- Northern Theatre of Eelam War IV: Part of the Eelam War IV
| Date | July 2006 – May 18, 2009 |
| Location | Sri Lanka |
| Result | Sri Lankan victory |

Belligerents
- Sri Lanka: Liberation Tigers of Tamil Eelam

Commanders and leaders
- General Sarath Fonseka: Velupillai Prabhakaran †

Units involved
- Sri Lanka Armed Forces Sri Lanka Army 53 Division; 58 Division; Task Force 8; Commando Regiment; Deep Penetration Unit; Artillery Regiment; ; Sri Lanka Navy; Sri Lanka Air Force; ; Sri Lanka Police Special Task Force; ;: Liberation Tigers of Tamil Eelam Charles Anthony Brigade; Jeyanthan Brigade; Sea Tigers; Air Tigers; Black Tigers; ;

Strength
- 250,000 (approx.): Unknown

= Northern Theatre of Eelam War IV =

Conflict between Sri lanka and LTTE separatists

The Northern Theatre of Eelam War IV refers to the fighting that took place in the northern province of Sri Lanka between July 2006 and May 18, 2009.

==Beginning of the war==
A new crisis leading to the first large-scale fighting since signing of the ceasefire occurred when the LTTE closed the sluice gates of the Mavil Aru (Mavil Oya) on July 21 and cut the water supply to 15,000 villages in government controlled areas. After the initial negotiations by the SLMM to open the gates failed, the Air Force attacked LTTE positions on July 26, and ground troops began an operation to open the gates. Following these moves, the political leader of the LTTE S Elilan announced an end to the cease-fire although Palitha Kohona, a government spokesman, stated that the government remained committed to the cease-fire.

The sluice gates were eventually reopened on August 8, with conflicting reports as to who actually opened them. Initially, the SLMM claimed that they managed to persuade the LTTE to lift the waterway blockade conditionally. However a government spokesman said that "utilities can not be used as bargaining tools" by the rebels and the government forces launched fresh attacks on LTTE positions around the reservoir. These attacks prompted condemnation from SLMM Chief of Staff, who stated "(The government does) have the information that the LTTE has made this offer,"... "It is quite obvious they are not interested in water. They are interested in something else." As the battle warmed up, the LTTE claimed that they opened the sluice gates "on humanitarian grounds" although this was disputed by military correspondents, who stated that the water began flowing immediately after the security forces carried out a precise bombing of the Mavil Oya anicut. Eventually, following heavy fighting with the rebels, government troops gained full control of the Mavil Oya reservoir on August 15.

==War in Jaffna==

=== Battle of Jaffna ===

On August 11, 2006, fighting was renewed for control of the Jaffna peninsula, after six years of a World War One-like stalemate position.
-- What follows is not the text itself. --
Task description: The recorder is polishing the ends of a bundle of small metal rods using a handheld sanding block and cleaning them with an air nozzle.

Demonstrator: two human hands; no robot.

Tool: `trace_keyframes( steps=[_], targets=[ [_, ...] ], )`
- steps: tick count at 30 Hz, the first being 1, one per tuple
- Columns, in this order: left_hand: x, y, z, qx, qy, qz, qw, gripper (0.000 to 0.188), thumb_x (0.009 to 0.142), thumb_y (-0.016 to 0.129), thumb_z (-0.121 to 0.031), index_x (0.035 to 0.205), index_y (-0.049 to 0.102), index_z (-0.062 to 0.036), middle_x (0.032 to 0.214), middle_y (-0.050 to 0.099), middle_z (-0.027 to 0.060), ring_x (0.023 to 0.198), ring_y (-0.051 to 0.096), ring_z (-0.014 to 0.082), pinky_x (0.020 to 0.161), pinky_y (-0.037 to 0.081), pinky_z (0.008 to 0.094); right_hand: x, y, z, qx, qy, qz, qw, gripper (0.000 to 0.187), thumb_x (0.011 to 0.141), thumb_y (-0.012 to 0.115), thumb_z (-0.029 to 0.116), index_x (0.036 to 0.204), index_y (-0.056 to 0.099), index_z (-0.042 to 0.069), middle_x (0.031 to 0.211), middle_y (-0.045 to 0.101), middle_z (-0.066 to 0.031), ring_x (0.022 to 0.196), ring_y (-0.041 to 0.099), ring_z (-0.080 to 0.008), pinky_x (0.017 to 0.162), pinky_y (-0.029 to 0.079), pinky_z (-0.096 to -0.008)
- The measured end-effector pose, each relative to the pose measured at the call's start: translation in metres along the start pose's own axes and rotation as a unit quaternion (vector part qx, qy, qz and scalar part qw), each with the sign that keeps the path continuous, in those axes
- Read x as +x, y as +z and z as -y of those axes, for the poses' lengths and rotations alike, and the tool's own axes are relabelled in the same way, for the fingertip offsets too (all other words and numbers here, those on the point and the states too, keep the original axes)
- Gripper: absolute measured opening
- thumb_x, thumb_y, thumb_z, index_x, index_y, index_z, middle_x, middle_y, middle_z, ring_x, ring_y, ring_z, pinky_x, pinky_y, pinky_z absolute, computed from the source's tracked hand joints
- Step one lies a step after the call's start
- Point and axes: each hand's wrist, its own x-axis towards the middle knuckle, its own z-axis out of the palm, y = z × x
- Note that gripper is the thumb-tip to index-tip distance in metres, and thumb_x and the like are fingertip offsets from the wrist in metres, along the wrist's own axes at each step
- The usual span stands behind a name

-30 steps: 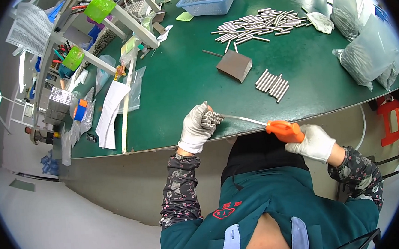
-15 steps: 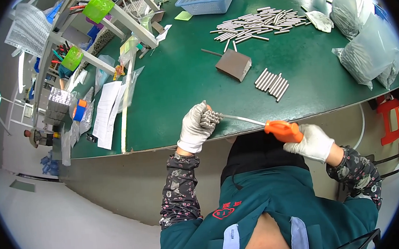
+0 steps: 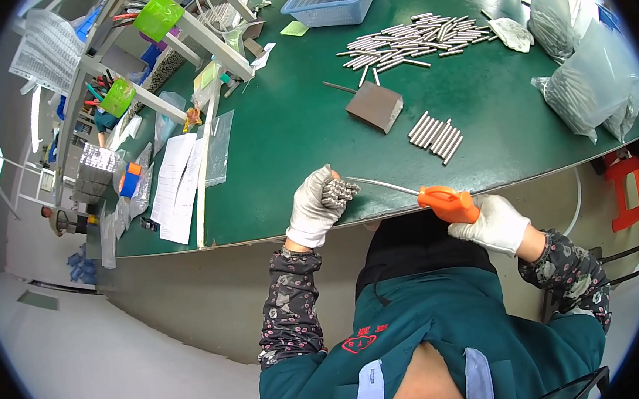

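Note:
Wrapped in a white glove, my left hand (image 3: 310,209) is closed round a bundle of short metal pins (image 3: 340,192), their ends facing right, at the table's front edge. My right hand (image 3: 492,226), also gloved, grips an orange air blow gun (image 3: 449,204). Its long thin nozzle points left, with the tip close to the upper side of the bundle; whether it touches cannot be told. Beyond the hands lie a neat row of pins (image 3: 435,138) and a brown block (image 3: 376,106) with a thin rod behind it.
A loose pile of pins (image 3: 427,38) spreads over the far part of the green table (image 3: 272,151), near a blue basket (image 3: 332,2). Filled plastic bags (image 3: 593,84) stand at the right. Papers (image 3: 177,183) and a shelf frame (image 3: 212,36) are at left. A red stool (image 3: 625,193) is below.
The air blow gun and my right hand have moved slightly left and up, bringing the nozzle tip to the bundle's upper side. At left, the clear plastic bag has shifted and spread out.

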Motion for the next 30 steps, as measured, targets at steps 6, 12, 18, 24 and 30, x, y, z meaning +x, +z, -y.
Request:
trace_keyframes(
  steps=[6, 12, 18, 24, 30],
  targets=[
    [-0.006, 0.003, 0.011, -0.13, -0.108, 0.024, 0.985, 0.048, 0.071, 0.063, 0.009, 0.114, 0.047, -0.0079, 0.084, 0.053, 0.0024, 0.072, 0.055, 0.0112, 0.067, 0.051, 0.024, -0.009, 0.0, -0.009, -0.048, 0.008, 0.011, 0.999, 0.04, 0.07, 0.066, 0.039, 0.091, 0.064, 0.005, 0.076, 0.063, -0.0179, 0.074, 0.06, -0.0324, 0.071, 0.047, -0.0361],
    [0.004, 0.001, -0.006, -0.205, -0.13, -0.003, 0.97, 0.058, 0.066, 0.064, 0.014, 0.117, 0.045, -0.0072, 0.088, 0.055, 0.0022, 0.078, 0.057, 0.0128, 0.072, 0.051, 0.0258, -0.014, -0.016, -0.019, 0.07, 0.023, 0.049, 0.996, 0.038, 0.071, 0.068, 0.033, 0.089, 0.062, 0.0, 0.074, 0.063, -0.0094, 0.069, 0.06, -0.0191, 0.068, 0.047, -0.0305],
    [0.004, -0.007, -0.009, -0.369, -0.227, -0.038, 0.901, 0.066, 0.061, 0.066, 0.017, 0.119, 0.043, -0.0049, 0.09, 0.056, 0.0034, 0.078, 0.058, 0.0141, 0.07, 0.05, 0.0262, 0.003, -0.083, -0.013, 0.15, 0.012, -0.116, 0.982, 0.035, 0.073, 0.065, 0.025, 0.095, 0.056, 0.0, 0.067, 0.057, -0.005, 0.048, 0.052, -0.0087, 0.04, 0.039, -0.0215],
    [0.007, -0.008, -0.01, -0.404, -0.261, -0.032, 0.876, 0.065, 0.061, 0.065, 0.017, 0.118, 0.041, -0.0017, 0.093, 0.055, 0.0017, 0.084, 0.057, 0.0126, 0.077, 0.049, 0.0265, 0.064, -0.14, -0.066, 0.161, 0.05, -0.315, 0.934, 0.036, 0.076, 0.055, 0.015, 0.11, 0.049, 0.004, 0.059, 0.046, -0.0015, 0.036, 0.042, -0.0102, 0.033, 0.036, -0.025],
    [0.01, -0.008, -0.012, -0.396, -0.256, -0.052, 0.88, 0.064, 0.061, 0.069, 0.012, 0.117, 0.043, -0.0031, 0.084, 0.058, 0.0041, 0.072, 0.058, 0.0136, 0.06, 0.047, 0.0228, 0.107, -0.159, -0.12, 0.062, 0.048, -0.374, 0.924, 0.05, 0.074, 0.044, 0.002, 0.123, 0.043, 0.005, 0.064, 0.05, -0.0077, 0.04, 0.045, -0.0148, 0.038, 0.039, -0.0282]
  ],
)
The mainland Jaffna Peninsula had been cut off by land from the rest of Sri Lanka after the Tigers (LTTE) overran the Elephant Pass base in early 2000. The only way the peninsula received supplies and fresh troops was by sea or air.

The LTTE Launched a pre-emptive attack on the Main SLN base (China Bay) in Trincomalee. The objective of the attack was to capture the naval base for at least couple of weeks and thereby cut off the supplies for the 40000 troops in the Jaffna peninsula. The major offensive against the Trincomalee Harbour was met with immediate resistance forcing tigers to retreat with heavy casualties after days of fighting. Even though the offensive failed the Tigers launched a massive ground attack on the forward defence lines in Muhmalai and Nargakovil.

Initially the Tigers broke through SLA positions and advanced north towards Jaffna, but after 10 hours of fierce fighting they were beaten back and returned to their original positions. The Sri Lankan government claimed that up to 700 rebels and 150 soldiers were killed in only 5 days of fighting by August 16, claiming that another 300 soldiers were wounded.

The LTTE continued to wage multiple smaller scale offensives with their troops from the Charles Antony Brigade and Jeyanthan Brigade actively attacking the SLA lines, but they were beaten back after suffering heavy casualties. By the end of the week the Tigers stationed themselves in their previous defence lines. Small skirmishes continued to occur between both sides during the next couple of months. During that time, the LTTE suffered another setback when the commander of the Victor Anti-Tank Unit, Lt.Col Akbar, was killed by random SLA shelling on October 7 while inspecting the forward defence lines at Muhamalai.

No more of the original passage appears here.